Yunus, Balık, Zindan ve Otobüs
Yunus, Balık, Zindan ve Otobüs
- Yolculuk nereye delikanlı?
- Ninova'ya abi
- ne ova ne ova!
- Niinoova abi
- orada nere ya?
- Abi senin canın muhabbbet istiyor belli, sen yolculuk nereye deyince bari konuya gireyim istedim.
- gir bakalım delikanlı
Peki Abi, İsrailoğullarıı
- ya bırak, bippp, bipppppp, bippppppppp oğularını moğullarını bippppp bipppp
- Abi sakin ol onlardan değil Yunus Peygamberden bahsedicem
- Ha bakk o olur, severim Yunus'u anlat bakalım balığın karnından nasıl kurtulmuş.
- Abi başlamadan rica etsem ayakkabılarını giysen, herkes bu tarafa sanki ayakkabılarını çıkaran benmişim gibi bakıyor hem zan altında kalıyorum
hemde kokudan bildiklerimi unuttum. Zaten muavin abinin gelmesi an meselesi
- Tamam tamam sen anlat, Muavin kardeşim bi soğuk sıcak ikramı yok mu yahu ?
- Abi şimdi bu İsrailoğulları Davud ve Süleyman dan sonra fena dağıldılar. Yusuf ve Musa dan sonra Mısırdan çıktıklarında Filistin de kurdukları
krallık kendi küçük dünyasında bir barış ve esenlik yurduydu. Kudüs başkentli Jeruselam adı oradan gelir. "Selam Yurdu", "Barış Kenti"

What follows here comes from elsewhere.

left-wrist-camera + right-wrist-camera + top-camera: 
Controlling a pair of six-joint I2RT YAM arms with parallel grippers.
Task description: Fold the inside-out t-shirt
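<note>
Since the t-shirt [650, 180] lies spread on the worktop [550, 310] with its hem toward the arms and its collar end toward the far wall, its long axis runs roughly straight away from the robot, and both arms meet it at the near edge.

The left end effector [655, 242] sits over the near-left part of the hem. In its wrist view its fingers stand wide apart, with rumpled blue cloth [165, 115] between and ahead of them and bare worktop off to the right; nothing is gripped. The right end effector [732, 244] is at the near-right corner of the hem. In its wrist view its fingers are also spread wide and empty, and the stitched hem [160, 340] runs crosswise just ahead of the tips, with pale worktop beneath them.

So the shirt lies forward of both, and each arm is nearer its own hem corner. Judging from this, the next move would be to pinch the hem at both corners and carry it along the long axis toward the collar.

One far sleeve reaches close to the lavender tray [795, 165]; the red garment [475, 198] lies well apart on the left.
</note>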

- Ya bırak ne barışı bu bipppp bippp bipppp her gün filistinli kardeşlerimizi katlediyor.
- Haklısın abi bu günkü siyonistlerden söz etmiyorum abi. Peygamber Süleyman zamanında adı öyleydi.
- Ee
- Ee si abi bu adamlar kendi siyasi iç çekişmelerine yenik düştüler. Bu siyasi çekişmeler sonucu meclis dağılmış, darbe olmuş sağcılar solcular hapse tıkılmış, herkes umudunu Asur yayılmacılığı ile Babil emperyalizminden gelecek nimetlere bağlamıştı. Büyük emekler verilerek "Selam Yurdu" yapılan "Kudüs" darmadağın olmuş, mabed yıkılmıştı. Siyasi çekişmeler aynı zamanda dini çekişmeleri de hızlandırdı ve İsrailoğulları siyasi ve dini olarak iki parçaya ayrıldılar. Birbirlerine yakın olan on kabile kuzeyde Asur hegomanyasında tarih sahnesinde silinip gitti. İşte Yunus Peygamber bu dönemin adamıdır ve dertli bir adamdır. Onun derdi darmadağın olan birlik ve beraberliklerini tekrar sağlamak, dağılan ümmeti tek bir çatı altında toplamaktı. bu mücadelesine Asur'un izin vermeyeceği aşikardı ve Yunus da varacağı nihai durağa vardı. Asur'un o dönem başkenti olan Ninova'ya bir hapishaneye yolu düştü. Daha çok Babil sürgünü olarak bilinir İsrailoğullarının tarihi bu yönü pek bilinmez. Zira Kuzey e Asur asimilasyonuna uğrayan bir milletin geçmişini geleceğe aktarması elbette zor olacaktı.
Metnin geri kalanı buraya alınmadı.